What happened post egg smash is lost on me too – completely. Not a clue if this meant there was no egg and chips for tea or if we had to have something else. No idea if I was charged with cleaning up to atone for my inaction. No idea what happened from that point on until bedtime and even past then.
I was asleep, I remember that, and I remember being woken up. I remember being confused, because as you’ll know if you’ve ever had your own 8-year-old, they wake confused. It takes them a moment to re-enter the real world when they’ve gone to Bedfordshire or wherever you send yours off to. But I know for sure I shook off that confusion because I remember what happened next with clarity as if it happened to me today. Dad was there on my bed and he said to me “you’ll never guess what happened?” “No” I said, because I was the least inquisitive child in the world at that time. “Well, I was cooking my own tea and I put two eggs on the table and they rolled right off! I’m sorry for getting angry.”

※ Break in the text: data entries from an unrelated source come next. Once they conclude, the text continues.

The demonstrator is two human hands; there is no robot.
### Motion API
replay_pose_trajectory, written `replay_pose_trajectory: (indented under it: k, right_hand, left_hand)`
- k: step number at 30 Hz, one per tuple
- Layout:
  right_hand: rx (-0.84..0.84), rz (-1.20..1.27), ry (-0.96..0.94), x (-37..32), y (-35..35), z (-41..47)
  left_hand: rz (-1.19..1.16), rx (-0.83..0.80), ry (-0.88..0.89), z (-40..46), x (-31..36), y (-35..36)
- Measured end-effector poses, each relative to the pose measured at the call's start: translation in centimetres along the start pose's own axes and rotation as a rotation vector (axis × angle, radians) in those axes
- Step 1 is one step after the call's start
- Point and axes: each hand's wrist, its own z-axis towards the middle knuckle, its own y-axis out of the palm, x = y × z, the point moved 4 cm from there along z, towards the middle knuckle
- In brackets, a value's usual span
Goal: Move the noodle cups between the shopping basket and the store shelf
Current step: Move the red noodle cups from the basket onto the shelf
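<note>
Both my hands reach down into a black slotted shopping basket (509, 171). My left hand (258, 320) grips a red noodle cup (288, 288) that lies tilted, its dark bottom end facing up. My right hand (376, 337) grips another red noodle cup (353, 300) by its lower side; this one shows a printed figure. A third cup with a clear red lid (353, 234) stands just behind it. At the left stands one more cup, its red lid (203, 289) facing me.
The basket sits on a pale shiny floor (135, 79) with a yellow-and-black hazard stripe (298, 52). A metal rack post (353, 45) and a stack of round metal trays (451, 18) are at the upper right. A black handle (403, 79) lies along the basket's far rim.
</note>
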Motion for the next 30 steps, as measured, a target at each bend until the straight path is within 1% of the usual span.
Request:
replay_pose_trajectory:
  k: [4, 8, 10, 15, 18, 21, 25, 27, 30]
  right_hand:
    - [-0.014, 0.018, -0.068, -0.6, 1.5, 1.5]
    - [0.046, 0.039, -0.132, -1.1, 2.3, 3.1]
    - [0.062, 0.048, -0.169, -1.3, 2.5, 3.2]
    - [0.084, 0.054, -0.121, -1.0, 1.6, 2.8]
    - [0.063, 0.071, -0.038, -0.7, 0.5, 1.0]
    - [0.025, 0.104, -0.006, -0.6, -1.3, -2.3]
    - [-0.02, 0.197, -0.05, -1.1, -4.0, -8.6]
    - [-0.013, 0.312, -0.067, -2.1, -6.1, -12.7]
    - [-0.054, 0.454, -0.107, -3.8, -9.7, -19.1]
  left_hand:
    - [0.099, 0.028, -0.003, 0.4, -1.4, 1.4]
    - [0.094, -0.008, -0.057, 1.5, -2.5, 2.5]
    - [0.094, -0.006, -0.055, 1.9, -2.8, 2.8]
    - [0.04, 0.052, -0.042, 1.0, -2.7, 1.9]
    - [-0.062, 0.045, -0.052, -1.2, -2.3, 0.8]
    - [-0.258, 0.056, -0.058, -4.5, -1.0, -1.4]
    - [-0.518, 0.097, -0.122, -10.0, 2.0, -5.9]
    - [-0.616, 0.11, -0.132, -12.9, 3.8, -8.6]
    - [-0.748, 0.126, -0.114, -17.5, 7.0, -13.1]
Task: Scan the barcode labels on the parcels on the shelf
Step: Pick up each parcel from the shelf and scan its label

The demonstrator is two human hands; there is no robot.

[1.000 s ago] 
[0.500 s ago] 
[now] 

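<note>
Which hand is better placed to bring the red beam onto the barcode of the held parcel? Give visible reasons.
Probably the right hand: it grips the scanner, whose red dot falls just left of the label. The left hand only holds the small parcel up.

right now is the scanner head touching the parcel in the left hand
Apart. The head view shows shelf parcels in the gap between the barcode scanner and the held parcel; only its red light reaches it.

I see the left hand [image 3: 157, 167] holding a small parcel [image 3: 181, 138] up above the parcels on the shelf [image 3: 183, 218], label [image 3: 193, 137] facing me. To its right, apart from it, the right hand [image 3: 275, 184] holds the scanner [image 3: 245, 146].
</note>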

I can hear the words like he’s still here now.
Fast forward a decade or so and it hit me like a lightning bolt – for I am thicker than thick. He didn’t let two more eggs roll off the table you absolute moron! That was his way of making sure I didn’t worry about it, that he knew it wasn’t a big deal and that he was sorry for shouting. He never shouted at me anyway, so I think it might be more realistic to say he raised his voice in the moment.
He didn’t wait until morning he knew it needed to be done even though that meant waking me up. It was imperative that I know as soon as possible that two broken eggs were just that and nothing to be sad or mad about. Also, that he was sorry.

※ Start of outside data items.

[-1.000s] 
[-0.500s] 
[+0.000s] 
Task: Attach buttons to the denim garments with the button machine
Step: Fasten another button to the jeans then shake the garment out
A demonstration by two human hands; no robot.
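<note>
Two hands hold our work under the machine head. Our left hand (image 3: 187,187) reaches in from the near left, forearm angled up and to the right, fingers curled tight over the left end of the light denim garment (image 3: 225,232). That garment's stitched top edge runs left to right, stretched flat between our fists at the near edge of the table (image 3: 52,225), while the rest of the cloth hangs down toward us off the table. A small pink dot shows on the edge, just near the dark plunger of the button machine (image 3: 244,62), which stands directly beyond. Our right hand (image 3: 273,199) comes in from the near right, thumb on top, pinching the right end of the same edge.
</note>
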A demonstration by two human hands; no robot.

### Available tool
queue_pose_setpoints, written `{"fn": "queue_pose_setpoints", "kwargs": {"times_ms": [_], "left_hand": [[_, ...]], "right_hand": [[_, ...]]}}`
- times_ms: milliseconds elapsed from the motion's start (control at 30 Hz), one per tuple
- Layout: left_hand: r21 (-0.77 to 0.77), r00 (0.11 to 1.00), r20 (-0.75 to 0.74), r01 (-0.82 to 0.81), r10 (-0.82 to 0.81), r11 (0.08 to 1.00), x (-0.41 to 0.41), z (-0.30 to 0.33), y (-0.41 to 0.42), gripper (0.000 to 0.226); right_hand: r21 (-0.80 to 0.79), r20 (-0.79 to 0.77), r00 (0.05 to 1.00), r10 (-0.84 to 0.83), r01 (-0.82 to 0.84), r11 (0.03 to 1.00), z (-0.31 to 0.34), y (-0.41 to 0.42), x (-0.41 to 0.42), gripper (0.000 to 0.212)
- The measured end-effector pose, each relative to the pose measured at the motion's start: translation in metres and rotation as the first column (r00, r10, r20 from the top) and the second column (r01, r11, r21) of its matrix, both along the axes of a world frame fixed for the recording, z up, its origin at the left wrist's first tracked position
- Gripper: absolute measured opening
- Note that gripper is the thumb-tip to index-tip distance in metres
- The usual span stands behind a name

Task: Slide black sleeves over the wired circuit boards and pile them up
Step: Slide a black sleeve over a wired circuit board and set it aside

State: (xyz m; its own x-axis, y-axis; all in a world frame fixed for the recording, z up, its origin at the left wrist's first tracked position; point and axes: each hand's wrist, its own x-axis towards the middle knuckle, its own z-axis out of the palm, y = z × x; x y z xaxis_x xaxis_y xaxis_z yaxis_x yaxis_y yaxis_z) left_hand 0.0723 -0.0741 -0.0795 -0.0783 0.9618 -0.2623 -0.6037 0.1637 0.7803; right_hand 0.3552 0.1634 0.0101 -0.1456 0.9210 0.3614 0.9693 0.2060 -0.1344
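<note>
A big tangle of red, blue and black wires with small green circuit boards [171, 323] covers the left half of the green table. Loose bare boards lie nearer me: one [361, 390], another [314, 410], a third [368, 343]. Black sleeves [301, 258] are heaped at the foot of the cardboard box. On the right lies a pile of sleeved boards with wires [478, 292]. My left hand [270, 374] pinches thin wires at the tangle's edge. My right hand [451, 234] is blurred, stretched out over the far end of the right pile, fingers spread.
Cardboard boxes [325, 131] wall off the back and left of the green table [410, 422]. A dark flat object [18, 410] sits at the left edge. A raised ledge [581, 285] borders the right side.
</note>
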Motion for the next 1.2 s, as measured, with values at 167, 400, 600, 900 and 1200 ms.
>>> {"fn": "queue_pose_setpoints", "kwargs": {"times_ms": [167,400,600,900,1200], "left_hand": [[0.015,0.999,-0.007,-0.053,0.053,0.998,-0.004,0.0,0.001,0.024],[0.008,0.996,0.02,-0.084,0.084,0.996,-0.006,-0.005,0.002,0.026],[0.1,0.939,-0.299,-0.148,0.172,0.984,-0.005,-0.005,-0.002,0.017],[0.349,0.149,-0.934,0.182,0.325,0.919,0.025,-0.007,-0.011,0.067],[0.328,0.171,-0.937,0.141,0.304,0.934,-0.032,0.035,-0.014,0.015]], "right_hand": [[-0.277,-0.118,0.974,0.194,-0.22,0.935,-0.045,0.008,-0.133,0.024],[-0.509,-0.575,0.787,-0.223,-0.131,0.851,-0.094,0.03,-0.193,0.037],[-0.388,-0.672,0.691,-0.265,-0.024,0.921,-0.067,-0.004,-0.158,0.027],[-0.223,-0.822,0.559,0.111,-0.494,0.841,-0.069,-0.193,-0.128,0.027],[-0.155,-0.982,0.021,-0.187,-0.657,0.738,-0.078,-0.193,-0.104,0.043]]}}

Of course, as adult now myself I can see the potential series of events that led him to be annoyed at me for standing watching two perfectly good eggs throw themselves on the floor and go to waste. He was paying a mortgage; he was paying the other bills and all that other boring adulting stuff. I’ve no idea if he’d just found out that he didn’t get a promotion or if the car had a huge repair bill, no idea if he’d just had a shit day. There are a million and one reasons why he might have lost his temper with me, I recognise that now. Watching me, stupefied and spectating as egg 2 went splat could have been the straw that broke the back of a monumentally shit day, week, month or whatever, I’ve no clue because we never spoke about it again. But what I do know is that he didn’t try to justify his reaction, he simply tried to make sure I didn’t feel I was the stupidest person on the planet, how could I be if it happened to him as well? And, he apologised.

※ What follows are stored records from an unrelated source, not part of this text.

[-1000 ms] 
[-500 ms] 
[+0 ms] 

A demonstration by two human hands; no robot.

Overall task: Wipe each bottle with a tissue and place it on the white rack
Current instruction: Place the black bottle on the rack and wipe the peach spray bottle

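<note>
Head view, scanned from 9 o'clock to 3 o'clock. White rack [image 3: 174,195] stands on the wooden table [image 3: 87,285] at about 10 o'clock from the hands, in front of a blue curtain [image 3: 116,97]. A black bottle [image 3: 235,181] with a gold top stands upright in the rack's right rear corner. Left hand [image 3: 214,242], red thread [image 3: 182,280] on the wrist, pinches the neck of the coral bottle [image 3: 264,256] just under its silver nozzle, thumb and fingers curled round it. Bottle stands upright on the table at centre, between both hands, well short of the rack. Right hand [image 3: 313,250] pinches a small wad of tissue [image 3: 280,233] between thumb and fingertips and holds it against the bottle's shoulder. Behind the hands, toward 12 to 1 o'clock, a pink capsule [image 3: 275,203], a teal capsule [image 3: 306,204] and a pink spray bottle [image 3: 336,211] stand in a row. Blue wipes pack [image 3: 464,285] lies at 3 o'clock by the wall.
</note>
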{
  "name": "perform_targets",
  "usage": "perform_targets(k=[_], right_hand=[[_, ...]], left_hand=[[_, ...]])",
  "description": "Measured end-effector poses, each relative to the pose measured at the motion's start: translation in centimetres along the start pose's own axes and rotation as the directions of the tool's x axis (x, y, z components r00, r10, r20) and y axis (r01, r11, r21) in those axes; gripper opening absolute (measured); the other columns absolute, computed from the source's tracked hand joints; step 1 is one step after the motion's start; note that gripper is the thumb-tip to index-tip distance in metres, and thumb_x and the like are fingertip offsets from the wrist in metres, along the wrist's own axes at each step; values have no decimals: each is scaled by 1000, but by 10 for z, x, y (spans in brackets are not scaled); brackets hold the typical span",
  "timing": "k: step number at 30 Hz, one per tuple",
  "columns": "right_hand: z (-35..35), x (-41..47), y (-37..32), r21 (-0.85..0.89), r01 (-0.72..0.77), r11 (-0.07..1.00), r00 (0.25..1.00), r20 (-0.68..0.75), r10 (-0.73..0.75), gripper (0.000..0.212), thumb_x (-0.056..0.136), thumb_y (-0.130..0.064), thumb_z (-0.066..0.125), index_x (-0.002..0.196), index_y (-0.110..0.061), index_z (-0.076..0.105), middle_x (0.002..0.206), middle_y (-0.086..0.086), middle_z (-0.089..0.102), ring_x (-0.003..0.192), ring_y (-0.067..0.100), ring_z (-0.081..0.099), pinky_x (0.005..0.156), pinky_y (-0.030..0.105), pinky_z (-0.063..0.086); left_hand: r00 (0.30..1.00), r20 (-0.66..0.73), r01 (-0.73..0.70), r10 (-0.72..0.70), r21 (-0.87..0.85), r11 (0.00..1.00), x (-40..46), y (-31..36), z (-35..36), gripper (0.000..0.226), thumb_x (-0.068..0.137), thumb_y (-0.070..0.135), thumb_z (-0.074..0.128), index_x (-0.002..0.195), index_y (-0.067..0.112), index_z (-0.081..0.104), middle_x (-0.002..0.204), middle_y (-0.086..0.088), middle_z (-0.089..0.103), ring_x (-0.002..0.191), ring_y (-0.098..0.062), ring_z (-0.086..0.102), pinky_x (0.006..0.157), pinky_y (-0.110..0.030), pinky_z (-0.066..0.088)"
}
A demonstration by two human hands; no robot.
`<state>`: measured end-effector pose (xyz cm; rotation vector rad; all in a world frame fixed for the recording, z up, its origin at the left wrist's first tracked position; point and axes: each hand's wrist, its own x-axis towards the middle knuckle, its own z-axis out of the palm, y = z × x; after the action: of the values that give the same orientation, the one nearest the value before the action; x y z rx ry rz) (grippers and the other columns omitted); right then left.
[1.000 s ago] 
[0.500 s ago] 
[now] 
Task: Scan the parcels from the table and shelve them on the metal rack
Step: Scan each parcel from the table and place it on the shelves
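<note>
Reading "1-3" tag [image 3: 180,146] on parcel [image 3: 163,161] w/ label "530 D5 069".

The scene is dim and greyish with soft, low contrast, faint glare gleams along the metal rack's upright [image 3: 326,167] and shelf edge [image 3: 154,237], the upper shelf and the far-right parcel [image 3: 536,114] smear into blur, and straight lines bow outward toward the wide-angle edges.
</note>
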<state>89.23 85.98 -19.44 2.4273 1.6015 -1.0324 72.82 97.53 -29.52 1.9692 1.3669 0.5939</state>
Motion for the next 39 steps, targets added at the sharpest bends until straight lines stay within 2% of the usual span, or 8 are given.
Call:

The wider point here, of course, is that of all the things I remember about the incident the only parts that I can recall with clarity are the words he spoke to me in bed that night. The apology and the story that put the ‘egg incident’ firmly in the realm of accident that could happen to anyone because the universe is like that sometimes and you’re not a thicky thicko for letting it happen. It’s just one of those things. Also, that people react, potentially overreact and that’s going to happen even if they are your dad, and when it happens, even if they are the adult and you are the child, they should apologise. It makes a lifetime of difference.
Childhood trauma stays with you, but then again so does how that trauma is dealt with and, of course, this isn’t a perfect story and he wasn’t the perfect parent and neither am I and that’s ok – it’s all a work in progress.
Besides it’s all in the past now anyway.
Dad had lung cancer, bone cancer, liver cancer and some other stuff, he died in January 2024.
Part 2 soon, but I wouldn’t hold your breath.